[Work instructions]:
Find and copy the lines in the records beneath this task that contain the word "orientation".

[Data in this exercise]:
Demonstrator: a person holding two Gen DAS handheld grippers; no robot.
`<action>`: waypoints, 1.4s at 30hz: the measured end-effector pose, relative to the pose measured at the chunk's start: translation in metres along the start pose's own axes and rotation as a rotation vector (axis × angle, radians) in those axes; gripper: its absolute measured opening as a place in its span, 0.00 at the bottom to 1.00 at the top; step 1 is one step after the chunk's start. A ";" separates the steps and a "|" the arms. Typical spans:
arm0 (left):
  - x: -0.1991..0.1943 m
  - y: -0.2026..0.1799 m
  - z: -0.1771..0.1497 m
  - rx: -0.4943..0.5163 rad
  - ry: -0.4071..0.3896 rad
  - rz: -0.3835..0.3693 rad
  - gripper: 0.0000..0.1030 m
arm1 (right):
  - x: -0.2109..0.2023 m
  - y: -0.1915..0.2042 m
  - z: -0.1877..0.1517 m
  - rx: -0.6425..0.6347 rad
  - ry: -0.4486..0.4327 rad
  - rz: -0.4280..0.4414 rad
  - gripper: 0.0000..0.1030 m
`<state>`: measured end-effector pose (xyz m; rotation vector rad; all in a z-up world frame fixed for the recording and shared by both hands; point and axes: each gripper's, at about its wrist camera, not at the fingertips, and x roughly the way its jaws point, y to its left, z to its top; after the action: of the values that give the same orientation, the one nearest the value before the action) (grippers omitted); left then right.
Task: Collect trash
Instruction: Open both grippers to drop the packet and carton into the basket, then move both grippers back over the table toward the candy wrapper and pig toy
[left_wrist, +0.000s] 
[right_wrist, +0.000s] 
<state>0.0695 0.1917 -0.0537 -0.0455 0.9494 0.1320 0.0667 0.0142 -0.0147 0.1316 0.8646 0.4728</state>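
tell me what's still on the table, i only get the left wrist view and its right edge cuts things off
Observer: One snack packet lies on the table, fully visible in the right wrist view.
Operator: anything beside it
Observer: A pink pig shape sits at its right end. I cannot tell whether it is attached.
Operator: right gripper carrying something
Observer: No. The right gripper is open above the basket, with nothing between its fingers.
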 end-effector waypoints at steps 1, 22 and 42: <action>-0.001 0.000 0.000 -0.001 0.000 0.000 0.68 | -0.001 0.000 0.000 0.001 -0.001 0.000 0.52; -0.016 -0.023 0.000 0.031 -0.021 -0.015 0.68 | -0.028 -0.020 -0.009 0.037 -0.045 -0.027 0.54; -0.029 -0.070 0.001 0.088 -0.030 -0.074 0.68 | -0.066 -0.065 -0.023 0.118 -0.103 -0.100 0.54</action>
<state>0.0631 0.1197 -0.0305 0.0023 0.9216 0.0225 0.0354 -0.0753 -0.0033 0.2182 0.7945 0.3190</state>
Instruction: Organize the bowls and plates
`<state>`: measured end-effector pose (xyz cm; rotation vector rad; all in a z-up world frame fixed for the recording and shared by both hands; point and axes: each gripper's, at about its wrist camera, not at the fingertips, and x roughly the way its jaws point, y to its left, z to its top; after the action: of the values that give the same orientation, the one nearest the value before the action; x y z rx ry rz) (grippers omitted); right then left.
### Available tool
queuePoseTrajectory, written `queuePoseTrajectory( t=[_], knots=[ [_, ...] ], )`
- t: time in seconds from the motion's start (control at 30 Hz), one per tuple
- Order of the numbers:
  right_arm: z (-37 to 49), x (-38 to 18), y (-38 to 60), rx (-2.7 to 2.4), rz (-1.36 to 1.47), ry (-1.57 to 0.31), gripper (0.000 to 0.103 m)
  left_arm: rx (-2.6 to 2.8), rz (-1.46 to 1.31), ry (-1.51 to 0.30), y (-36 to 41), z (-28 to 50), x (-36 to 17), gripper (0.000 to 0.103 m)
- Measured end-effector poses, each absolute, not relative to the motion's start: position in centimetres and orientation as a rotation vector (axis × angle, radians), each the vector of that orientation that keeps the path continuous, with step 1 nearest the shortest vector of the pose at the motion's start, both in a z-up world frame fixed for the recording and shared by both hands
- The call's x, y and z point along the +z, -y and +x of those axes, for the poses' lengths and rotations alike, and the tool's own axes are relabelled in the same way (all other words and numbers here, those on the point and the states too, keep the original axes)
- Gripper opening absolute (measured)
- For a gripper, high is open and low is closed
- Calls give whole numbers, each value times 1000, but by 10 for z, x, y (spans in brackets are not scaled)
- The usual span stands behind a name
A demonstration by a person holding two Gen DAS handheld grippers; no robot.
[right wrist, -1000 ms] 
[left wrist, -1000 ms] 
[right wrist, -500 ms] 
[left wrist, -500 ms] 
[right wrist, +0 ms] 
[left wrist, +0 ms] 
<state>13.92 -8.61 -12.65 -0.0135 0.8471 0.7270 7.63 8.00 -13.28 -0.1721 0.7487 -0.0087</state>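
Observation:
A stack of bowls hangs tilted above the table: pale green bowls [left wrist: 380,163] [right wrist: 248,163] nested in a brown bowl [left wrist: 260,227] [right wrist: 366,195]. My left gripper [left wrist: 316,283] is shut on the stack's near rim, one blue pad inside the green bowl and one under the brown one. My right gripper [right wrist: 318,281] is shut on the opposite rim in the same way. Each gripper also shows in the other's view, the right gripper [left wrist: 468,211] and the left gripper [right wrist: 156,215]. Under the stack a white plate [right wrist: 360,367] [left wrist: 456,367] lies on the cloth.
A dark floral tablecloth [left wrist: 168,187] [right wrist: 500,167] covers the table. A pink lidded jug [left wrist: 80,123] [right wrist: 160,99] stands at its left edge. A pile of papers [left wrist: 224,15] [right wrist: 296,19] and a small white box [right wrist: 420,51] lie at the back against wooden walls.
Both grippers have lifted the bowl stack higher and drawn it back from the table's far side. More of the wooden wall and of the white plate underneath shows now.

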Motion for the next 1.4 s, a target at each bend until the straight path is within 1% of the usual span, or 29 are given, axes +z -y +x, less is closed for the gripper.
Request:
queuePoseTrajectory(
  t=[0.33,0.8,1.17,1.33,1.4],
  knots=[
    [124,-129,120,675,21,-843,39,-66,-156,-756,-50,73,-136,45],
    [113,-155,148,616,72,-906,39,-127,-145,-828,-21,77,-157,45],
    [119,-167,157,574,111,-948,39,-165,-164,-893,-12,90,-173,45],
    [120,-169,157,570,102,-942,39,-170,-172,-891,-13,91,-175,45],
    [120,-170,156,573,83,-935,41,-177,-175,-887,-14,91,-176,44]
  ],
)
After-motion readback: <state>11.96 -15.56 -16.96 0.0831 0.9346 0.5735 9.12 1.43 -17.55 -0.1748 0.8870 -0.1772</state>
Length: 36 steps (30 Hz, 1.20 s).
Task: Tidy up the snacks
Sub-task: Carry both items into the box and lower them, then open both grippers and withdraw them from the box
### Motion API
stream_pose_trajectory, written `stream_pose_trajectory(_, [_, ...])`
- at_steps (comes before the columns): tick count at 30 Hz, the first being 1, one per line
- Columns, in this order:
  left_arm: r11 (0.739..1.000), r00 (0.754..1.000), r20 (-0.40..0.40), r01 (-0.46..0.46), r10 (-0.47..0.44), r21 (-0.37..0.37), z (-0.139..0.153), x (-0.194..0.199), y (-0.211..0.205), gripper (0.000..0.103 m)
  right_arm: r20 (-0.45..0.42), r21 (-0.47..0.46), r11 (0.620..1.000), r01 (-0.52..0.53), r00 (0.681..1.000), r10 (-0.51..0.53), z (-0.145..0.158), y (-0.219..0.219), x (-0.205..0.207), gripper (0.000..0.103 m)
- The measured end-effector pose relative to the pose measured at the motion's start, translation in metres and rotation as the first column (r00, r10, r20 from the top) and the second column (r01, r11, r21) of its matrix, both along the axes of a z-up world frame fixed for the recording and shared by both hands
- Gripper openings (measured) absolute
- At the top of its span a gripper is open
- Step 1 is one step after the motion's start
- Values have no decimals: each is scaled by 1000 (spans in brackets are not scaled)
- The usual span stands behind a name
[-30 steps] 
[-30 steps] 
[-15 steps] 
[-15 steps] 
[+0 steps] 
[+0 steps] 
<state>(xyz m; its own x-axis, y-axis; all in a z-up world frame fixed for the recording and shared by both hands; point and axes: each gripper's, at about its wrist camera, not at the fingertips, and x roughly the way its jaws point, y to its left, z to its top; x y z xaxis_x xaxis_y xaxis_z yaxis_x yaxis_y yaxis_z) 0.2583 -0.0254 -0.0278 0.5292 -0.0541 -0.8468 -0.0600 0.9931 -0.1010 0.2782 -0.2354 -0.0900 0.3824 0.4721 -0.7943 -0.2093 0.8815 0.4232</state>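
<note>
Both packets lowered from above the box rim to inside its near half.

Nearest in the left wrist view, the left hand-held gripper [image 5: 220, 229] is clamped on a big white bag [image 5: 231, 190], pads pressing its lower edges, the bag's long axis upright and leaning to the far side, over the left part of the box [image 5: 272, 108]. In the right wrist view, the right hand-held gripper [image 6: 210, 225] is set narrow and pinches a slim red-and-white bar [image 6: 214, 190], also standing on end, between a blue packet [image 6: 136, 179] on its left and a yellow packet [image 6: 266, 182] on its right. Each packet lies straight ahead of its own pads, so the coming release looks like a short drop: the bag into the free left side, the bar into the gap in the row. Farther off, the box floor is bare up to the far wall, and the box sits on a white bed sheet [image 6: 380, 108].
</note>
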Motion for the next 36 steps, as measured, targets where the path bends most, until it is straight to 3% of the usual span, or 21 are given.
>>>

[Output for this exercise]:
`<state>`: measured end-effector pose (xyz m; rotation vector rad; all in a z-up world frame fixed for the recording and shared by both hands; point and axes: each gripper's, at about its wrist camera, not at the fingertips, and x roughly the way its jaws point, y to its left, z to its top; after the action: of the values that give the same orientation, the one nearest the value before the action) (grippers omitted); left then right.
`<state>`: measured end-effector pose (xyz cm; rotation vector rad; all in a z-up world frame fixed for the recording and shared by both hands; point and axes: each gripper's, at about its wrist camera, not at the fingertips, and x roughly the way its jaws point, y to its left, z to its top; after the action: of the values that give the same orientation, the one nearest the value before the action; x y z rx ry rz) (grippers omitted); right then left.
- Measured end-effector poses, each absolute, not relative to the motion's start: position in centimetres and orientation as a rotation vector (axis × angle, radians), each the vector of that orientation that keeps the path continuous, with step 1 nearest the shortest vector of the pose at the motion's start, both in a z-up world frame fixed for the recording and shared by both hands

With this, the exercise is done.